_Aim of the exercise_
When you reach the line in the data below that contains "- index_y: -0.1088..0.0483", please start repeating lines exactly, and stop after the line that contains "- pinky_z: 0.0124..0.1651", repeating nothing else.

_Data shown_

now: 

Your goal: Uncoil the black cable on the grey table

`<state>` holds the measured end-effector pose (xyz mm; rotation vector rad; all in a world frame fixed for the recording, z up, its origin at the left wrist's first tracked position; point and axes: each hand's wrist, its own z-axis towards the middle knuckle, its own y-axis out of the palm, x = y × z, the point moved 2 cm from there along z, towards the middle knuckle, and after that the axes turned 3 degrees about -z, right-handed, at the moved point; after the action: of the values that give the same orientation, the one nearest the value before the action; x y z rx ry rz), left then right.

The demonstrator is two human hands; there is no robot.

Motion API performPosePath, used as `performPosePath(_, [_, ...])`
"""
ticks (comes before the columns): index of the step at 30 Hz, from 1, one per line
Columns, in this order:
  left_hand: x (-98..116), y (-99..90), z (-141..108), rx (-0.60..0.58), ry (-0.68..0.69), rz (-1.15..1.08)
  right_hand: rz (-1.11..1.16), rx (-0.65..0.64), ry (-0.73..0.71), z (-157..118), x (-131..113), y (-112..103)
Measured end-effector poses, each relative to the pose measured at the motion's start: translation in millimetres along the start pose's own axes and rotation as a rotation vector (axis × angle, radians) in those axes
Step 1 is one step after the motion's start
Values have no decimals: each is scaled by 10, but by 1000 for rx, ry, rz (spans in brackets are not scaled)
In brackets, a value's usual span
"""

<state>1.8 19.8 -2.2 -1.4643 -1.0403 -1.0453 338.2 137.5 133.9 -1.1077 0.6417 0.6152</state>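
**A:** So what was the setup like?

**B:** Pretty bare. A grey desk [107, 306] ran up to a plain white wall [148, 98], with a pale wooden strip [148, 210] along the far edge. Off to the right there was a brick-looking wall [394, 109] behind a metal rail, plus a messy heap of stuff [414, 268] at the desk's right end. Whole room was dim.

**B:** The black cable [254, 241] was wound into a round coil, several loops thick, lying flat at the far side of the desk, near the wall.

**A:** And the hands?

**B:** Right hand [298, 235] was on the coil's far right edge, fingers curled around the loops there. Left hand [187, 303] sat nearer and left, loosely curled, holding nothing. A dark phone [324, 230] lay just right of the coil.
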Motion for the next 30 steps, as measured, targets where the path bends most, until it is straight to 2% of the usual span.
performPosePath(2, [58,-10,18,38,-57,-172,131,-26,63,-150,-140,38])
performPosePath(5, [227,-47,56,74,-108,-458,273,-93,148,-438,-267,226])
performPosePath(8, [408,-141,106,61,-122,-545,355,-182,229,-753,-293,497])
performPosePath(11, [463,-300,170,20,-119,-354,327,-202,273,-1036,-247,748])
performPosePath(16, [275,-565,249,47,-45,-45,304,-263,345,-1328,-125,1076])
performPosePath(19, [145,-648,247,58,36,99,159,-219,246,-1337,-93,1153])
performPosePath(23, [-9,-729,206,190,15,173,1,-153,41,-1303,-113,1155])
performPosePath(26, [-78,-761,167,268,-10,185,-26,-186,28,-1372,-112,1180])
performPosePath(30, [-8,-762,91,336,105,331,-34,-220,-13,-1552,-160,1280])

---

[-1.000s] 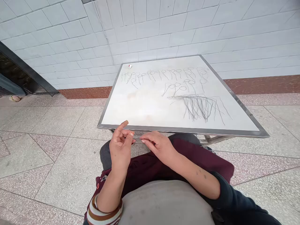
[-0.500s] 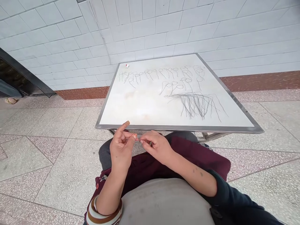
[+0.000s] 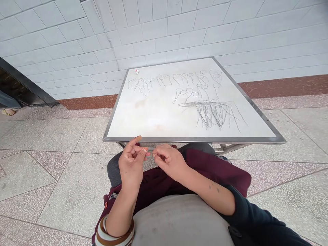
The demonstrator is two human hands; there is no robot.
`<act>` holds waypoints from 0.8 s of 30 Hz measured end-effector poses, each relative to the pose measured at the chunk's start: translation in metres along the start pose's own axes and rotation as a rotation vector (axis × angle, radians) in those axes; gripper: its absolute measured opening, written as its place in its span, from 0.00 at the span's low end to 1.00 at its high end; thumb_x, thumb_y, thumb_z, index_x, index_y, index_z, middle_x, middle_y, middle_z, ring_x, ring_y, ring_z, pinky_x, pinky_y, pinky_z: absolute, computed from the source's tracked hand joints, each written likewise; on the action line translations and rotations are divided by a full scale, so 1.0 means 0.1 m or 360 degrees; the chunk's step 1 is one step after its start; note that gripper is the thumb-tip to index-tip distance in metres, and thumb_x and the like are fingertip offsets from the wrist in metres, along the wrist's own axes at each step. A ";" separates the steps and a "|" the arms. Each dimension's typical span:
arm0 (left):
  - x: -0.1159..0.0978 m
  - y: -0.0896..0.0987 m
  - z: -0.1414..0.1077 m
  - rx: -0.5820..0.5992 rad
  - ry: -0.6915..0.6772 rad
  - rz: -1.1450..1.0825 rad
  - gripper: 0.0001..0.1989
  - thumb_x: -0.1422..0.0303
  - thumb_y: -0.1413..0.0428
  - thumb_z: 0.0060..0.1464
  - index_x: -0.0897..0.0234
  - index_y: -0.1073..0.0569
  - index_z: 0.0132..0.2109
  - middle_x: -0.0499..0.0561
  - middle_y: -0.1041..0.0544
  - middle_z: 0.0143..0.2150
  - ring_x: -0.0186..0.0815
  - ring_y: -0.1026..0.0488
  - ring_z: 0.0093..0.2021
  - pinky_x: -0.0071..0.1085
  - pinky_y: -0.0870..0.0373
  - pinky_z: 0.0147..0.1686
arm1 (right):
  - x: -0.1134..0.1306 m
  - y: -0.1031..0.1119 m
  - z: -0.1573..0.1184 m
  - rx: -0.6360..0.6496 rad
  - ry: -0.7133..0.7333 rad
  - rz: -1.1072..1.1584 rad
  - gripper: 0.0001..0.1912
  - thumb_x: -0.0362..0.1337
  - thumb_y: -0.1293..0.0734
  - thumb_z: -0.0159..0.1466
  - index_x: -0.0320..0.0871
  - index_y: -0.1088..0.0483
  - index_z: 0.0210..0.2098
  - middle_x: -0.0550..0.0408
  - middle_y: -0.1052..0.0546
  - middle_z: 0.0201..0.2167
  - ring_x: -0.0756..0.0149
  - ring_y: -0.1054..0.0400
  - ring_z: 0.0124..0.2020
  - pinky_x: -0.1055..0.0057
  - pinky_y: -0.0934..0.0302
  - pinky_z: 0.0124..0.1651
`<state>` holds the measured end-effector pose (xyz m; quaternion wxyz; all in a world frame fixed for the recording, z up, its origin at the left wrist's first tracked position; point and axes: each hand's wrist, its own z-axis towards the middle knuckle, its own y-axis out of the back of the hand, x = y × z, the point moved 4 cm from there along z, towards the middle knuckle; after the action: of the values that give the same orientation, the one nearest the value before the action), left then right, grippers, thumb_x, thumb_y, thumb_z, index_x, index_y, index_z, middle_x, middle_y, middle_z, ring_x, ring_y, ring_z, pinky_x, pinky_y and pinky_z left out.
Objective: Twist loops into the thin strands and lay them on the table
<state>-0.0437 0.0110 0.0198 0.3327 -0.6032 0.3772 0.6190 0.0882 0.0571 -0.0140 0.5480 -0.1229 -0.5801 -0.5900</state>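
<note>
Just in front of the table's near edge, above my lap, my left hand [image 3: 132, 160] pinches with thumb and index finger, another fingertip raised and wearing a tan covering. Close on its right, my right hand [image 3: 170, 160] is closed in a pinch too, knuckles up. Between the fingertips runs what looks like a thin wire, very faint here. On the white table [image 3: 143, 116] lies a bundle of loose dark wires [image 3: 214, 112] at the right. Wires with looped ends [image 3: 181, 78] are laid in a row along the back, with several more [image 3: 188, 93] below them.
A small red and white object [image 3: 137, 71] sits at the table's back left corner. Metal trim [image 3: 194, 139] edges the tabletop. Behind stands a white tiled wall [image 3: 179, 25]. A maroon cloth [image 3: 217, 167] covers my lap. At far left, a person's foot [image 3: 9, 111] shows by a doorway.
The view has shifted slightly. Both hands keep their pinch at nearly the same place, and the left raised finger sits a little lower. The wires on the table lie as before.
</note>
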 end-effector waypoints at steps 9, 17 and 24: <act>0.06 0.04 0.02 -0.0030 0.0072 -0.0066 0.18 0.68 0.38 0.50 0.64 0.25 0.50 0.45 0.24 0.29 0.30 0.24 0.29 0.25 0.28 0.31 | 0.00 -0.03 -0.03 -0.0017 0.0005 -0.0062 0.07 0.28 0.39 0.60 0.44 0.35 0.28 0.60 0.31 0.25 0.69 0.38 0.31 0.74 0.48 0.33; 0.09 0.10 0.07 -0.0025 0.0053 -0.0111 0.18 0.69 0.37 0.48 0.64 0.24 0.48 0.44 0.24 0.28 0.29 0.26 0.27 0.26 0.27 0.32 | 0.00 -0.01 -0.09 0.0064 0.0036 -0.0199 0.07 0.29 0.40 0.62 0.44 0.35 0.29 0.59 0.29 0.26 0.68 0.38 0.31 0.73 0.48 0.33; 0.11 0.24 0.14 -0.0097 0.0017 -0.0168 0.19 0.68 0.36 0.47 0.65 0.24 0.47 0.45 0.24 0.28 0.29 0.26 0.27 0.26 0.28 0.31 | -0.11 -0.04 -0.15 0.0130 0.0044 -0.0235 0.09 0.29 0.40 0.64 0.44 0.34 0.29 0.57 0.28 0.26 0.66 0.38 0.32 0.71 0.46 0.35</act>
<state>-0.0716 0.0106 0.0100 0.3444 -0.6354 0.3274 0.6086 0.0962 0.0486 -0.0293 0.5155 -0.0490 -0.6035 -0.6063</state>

_Result for this exercise_
  - index_y: -0.1088..0.0483
  - index_z: 0.0210..0.2098
  - middle_x: -0.0550..0.0408
  - middle_y: -0.1052..0.0546
  - middle_z: 0.0201..0.2167
  - ring_x: -0.0756..0.0149
  - ring_y: -0.1054..0.0400
  - ring_z: 0.0124..0.2020
  - pinky_x: -0.1055..0.0057
  - pinky_y: -0.0934..0.0302
  - pinky_z: 0.0124..0.1651

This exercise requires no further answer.